**ASSIGNMENT:**
A faithful copy is required: transcribe each line below exactly, minus the pictures.

**DATASET CONTENT:**
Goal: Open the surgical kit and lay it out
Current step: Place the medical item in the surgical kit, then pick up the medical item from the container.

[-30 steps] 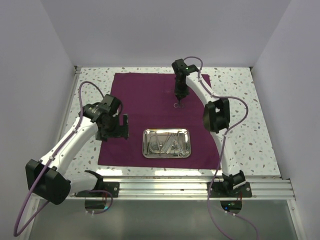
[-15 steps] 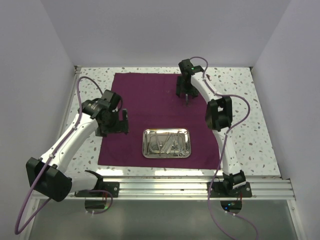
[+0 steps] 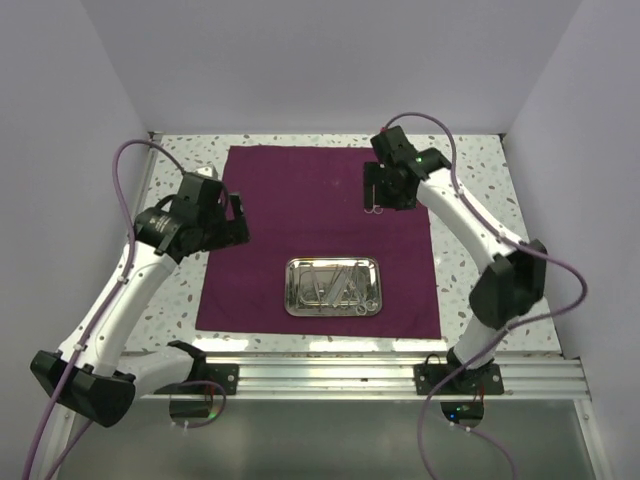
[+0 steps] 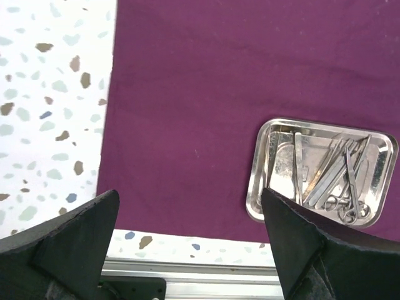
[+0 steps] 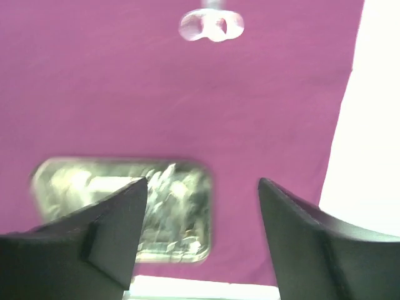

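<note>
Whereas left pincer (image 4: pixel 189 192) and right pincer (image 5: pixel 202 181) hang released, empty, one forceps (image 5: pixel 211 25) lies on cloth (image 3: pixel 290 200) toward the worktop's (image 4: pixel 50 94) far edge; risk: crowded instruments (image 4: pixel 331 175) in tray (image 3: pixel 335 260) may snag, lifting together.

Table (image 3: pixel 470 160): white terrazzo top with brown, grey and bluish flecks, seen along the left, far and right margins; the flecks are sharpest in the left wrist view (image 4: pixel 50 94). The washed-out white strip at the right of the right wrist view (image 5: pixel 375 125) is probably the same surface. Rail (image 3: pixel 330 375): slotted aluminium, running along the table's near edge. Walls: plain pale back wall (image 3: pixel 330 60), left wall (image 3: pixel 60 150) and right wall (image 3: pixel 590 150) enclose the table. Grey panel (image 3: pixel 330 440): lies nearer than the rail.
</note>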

**EXERCISE SOLUTION:**
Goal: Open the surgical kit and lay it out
Current step: Place the medical item in the surgical kit, then pick up the medical item from the container.

[-30 steps] 
[-15 steps] 
[+0 steps] 
[+0 steps] 
[+0 steps] 

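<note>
Whereas left pincer (image 4: pixel 189 192) and right pincer (image 5: pixel 202 181) hang released, empty, one forceps (image 5: pixel 211 25) lies on cloth (image 3: pixel 290 200) toward the worktop's (image 4: pixel 50 94) far edge; risk: crowded instruments (image 4: pixel 331 175) in tray (image 3: pixel 335 260) may snag, lifting together.

Table (image 3: pixel 470 160): white terrazzo top with brown, grey and bluish flecks, seen along the left, far and right margins; the flecks are sharpest in the left wrist view (image 4: pixel 50 94). The washed-out white strip at the right of the right wrist view (image 5: pixel 375 125) is probably the same surface. Rail (image 3: pixel 330 375): slotted aluminium, running along the table's near edge. Walls: plain pale back wall (image 3: pixel 330 60), left wall (image 3: pixel 60 150) and right wall (image 3: pixel 590 150) enclose the table. Grey panel (image 3: pixel 330 440): lies nearer than the rail.
</note>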

The exercise contains no remaining tasks.